[Saved data entries]
- - - - - - -

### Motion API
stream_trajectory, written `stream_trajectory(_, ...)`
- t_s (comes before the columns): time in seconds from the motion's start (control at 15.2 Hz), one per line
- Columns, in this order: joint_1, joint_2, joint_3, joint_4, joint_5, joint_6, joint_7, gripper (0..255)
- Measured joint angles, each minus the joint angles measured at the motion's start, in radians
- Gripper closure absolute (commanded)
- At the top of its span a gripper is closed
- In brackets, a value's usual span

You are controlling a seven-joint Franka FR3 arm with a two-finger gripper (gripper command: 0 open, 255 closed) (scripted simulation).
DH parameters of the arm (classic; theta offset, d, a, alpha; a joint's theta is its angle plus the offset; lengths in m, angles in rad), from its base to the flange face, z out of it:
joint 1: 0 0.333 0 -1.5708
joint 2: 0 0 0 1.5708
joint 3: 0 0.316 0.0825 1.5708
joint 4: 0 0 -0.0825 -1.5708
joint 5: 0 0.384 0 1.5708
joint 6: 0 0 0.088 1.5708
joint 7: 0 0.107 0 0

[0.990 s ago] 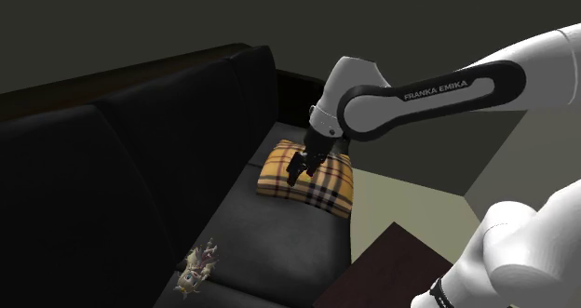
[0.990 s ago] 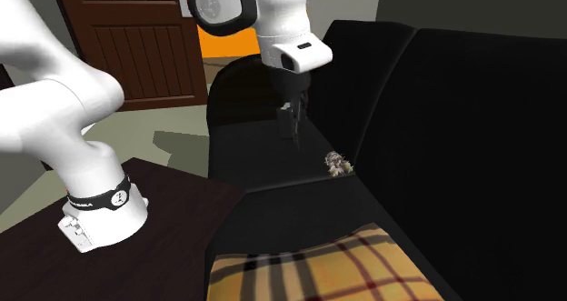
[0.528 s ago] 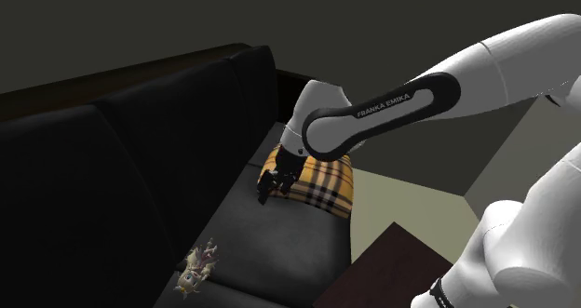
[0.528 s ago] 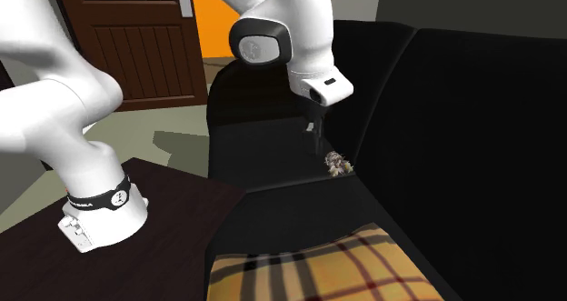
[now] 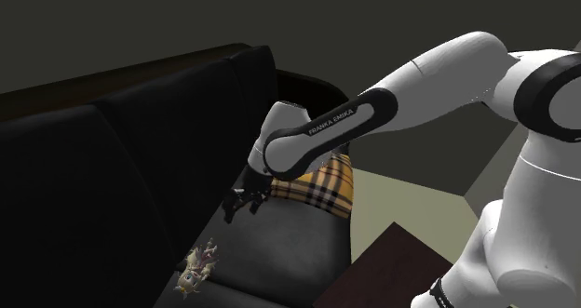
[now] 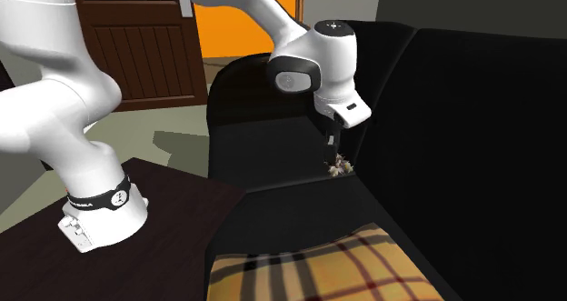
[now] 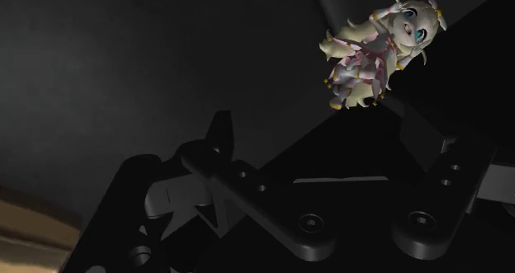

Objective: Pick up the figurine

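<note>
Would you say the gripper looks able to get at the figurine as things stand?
Probably yes: the figurine lies alone on the sofa seat, the open gripper hangs short of it, and nothing stands between them.

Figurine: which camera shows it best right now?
Wrist view: the figurine is close, with face, pale hair and pink dress readable. Shoulder view shows it small on the dark sofa seat. Second exterior view shows it tiny, just under the gripper.

- Bare dark seat (image 5: pixel 279 234) lies between the small pale long-haired figurine (image 5: pixel 197 267) and the tan plaid cushion (image 5: pixel 328 181).
- The black sofa backrest (image 5: pixel 140 157) rises close behind the figurine.
</note>
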Motion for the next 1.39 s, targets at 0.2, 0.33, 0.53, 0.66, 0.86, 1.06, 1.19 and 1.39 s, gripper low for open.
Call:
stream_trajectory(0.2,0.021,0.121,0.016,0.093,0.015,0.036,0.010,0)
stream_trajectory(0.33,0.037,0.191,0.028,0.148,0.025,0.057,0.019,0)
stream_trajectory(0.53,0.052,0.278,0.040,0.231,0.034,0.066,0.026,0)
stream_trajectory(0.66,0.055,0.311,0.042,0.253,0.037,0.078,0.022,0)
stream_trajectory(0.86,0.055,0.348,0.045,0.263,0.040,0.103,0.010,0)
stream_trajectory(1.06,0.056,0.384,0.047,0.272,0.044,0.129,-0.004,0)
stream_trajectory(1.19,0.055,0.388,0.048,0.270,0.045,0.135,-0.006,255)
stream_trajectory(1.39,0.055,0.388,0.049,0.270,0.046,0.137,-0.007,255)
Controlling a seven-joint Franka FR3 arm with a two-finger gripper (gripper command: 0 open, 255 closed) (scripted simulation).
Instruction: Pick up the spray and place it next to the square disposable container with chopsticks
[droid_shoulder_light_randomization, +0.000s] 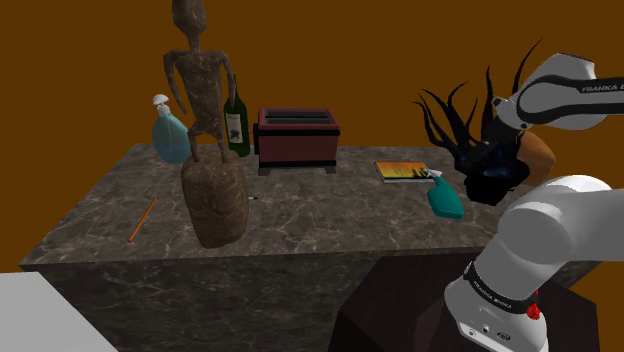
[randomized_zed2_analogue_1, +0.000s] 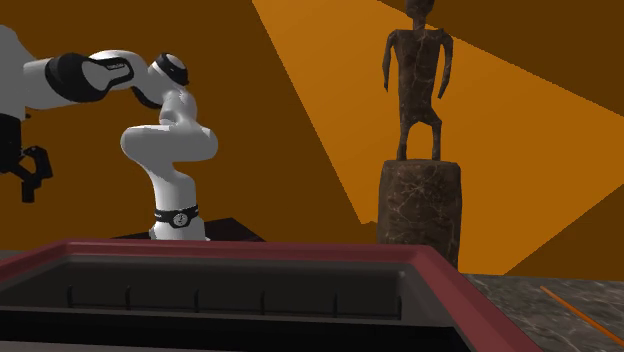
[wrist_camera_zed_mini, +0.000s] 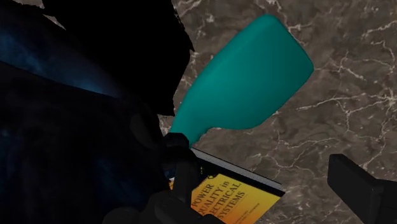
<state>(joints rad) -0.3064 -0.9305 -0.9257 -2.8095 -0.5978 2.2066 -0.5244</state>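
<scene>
A teal spray bottle (droid_shoulder_light_randomization: 446, 199) lies on its side on the marble table (droid_shoulder_light_randomization: 330, 215), near the stand end, its neck touching a yellow book (droid_shoulder_light_randomization: 402, 170). In the wrist view the teal bottle (wrist_camera_zed_mini: 249, 81) lies just beyond my gripper (wrist_camera_zed_mini: 261, 167), which hovers above it, open and holding nothing. One black finger (wrist_camera_zed_mini: 357, 186) shows clearly, and the book's corner (wrist_camera_zed_mini: 232, 198) sits between the fingers. The dark red square container (droid_shoulder_light_randomization: 298, 135) stands at the table's far side, with its rim (randomized_zed2_analogue_1: 250, 250) close in the second exterior view. My gripper (randomized_zed2_analogue_1: 28, 172) hangs at that view's left edge.
A black spiky plant (droid_shoulder_light_randomization: 470, 120) in a dark blue pot crowds my hand. A brown statue (droid_shoulder_light_randomization: 203, 80) on a stone pedestal (droid_shoulder_light_randomization: 213, 200), a pale blue bottle with a white cap (droid_shoulder_light_randomization: 170, 135) and a green wine bottle (droid_shoulder_light_randomization: 237, 125) stand further off. A thin orange stick (droid_shoulder_light_randomization: 142, 218) lies at the far end.
</scene>
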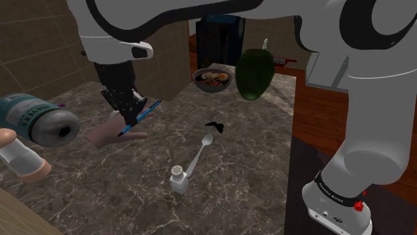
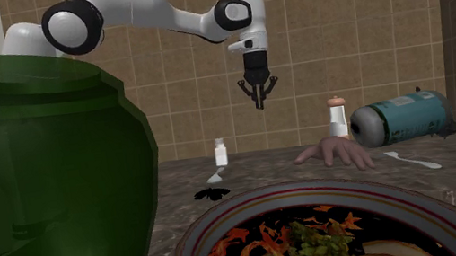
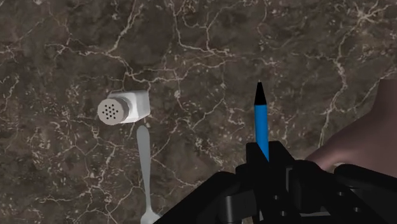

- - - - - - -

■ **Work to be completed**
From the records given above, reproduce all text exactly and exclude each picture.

■ **Exercise answer**
### Motion API
stream_trajectory, written `stream_trajectory(_, ...)`
- t_s (comes before the columns): time in seconds from the motion's start (control at 15.2 Hz), one per line
- Columns, in this order: joint_1, joint_2, joint_3, joint_4, joint_5, joint_6, joint_7, gripper (0..255)
- Measured joint angles, each minus the joint angles measured at the motion's start, in radians
- Gripper closure absolute (commanded)
- At the top of its span a gripper is closed
- In brackets, a value's usual span

You are controlling a seven-joint Franka FR3 arm with a two-finger gripper (gripper command: 0 open, 255 closed) (scripted simulation).
DH parameters of the arm (classic; theta offset, d, a, alpha; a joint's theta is its angle plus the offset; lengths in m, angles in rad), from its base to the flange face, z out of it:
joint 1: 0 0.333 0 -1.5708
joint 2: 0 0 0 1.5708
joint 3: 0 0.316 0.0825 1.5708
joint 4: 0 0 -0.0825 -1.5708
joint 5: 0 0.384 0 1.5708
joint 6: 0 0 0.088 1.5708
joint 7: 0 0.107 0 0

[0.990 s ago] 
[0.990 s ago] 
[0.528 s ago] 
[0.528 s ago] 
[now] 
[now] 
[now] 

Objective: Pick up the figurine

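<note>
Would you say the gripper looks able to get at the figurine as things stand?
Probably yes: the figurine lies alone on the sofa seat, the open gripper hangs short of it, and nothing stands between them.

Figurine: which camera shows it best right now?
Wrist view: the figurine is close, with face, pale hair and pink dress readable. Shoulder view shows it small on the dark sofa seat. Second exterior view shows it tiny, just under the gripper.

- Bare dark seat (image 5: pixel 279 234) lies between the small pale long-haired figurine (image 5: pixel 197 267) and the tan plaid cushion (image 5: pixel 328 181).
- The black sofa backrest (image 5: pixel 140 157) rises close behind the figurine.
</note>
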Motion for the next 1.39 s, targets at 0.2, 0.33, 0.53, 0.66, 0.86, 1.06, 1.19 and 1.39 s, gripper low for open.
Call:
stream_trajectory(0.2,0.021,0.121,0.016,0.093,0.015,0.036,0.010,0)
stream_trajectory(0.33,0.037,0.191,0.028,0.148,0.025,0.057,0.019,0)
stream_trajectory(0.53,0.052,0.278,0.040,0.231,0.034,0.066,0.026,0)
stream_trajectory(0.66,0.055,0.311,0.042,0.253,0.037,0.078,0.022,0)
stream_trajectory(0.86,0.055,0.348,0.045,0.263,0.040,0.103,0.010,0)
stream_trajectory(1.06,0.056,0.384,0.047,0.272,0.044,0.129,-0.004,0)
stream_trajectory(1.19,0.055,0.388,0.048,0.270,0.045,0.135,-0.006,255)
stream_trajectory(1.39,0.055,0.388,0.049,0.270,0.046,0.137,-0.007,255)
Controlling a seven-joint Franka FR3 arm with a two-finger gripper (gripper command: 0 open, 255 closed) (scripted simulation).
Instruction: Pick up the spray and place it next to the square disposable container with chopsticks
[droid_shoulder_light_randomization, +0.000s] 
[randomized_zed2_analogue_1, +0.000s] 
[wrist_camera_zed_mini, +0.000s] 
<state>(joints rad) -0.3064 -0.9305 -0.9257 -2.8095 -0.5978 2.2066 -0.5244</state>
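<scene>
A teal spray bottle (droid_shoulder_light_randomization: 446, 199) lies on its side on the marble table (droid_shoulder_light_randomization: 330, 215), near the stand end, its neck touching a yellow book (droid_shoulder_light_randomization: 402, 170). In the wrist view the teal bottle (wrist_camera_zed_mini: 249, 81) lies just beyond my gripper (wrist_camera_zed_mini: 261, 167), which hovers above it, open and holding nothing. One black finger (wrist_camera_zed_mini: 357, 186) shows clearly, and the book's corner (wrist_camera_zed_mini: 232, 198) sits between the fingers. The dark red square container (droid_shoulder_light_randomization: 298, 135) stands at the table's far side, with its rim (randomized_zed2_analogue_1: 250, 250) close in the second exterior view. My gripper (randomized_zed2_analogue_1: 28, 172) hangs at that view's left edge.
A black spiky plant (droid_shoulder_light_randomization: 470, 120) in a dark blue pot crowds my hand. A brown statue (droid_shoulder_light_randomization: 203, 80) on a stone pedestal (droid_shoulder_light_randomization: 213, 200), a pale blue bottle with a white cap (droid_shoulder_light_randomization: 170, 135) and a green wine bottle (droid_shoulder_light_randomization: 237, 125) stand further off. A thin orange stick (droid_shoulder_light_randomization: 142, 218) lies at the far end.
</scene>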

The answer has been supplied in full.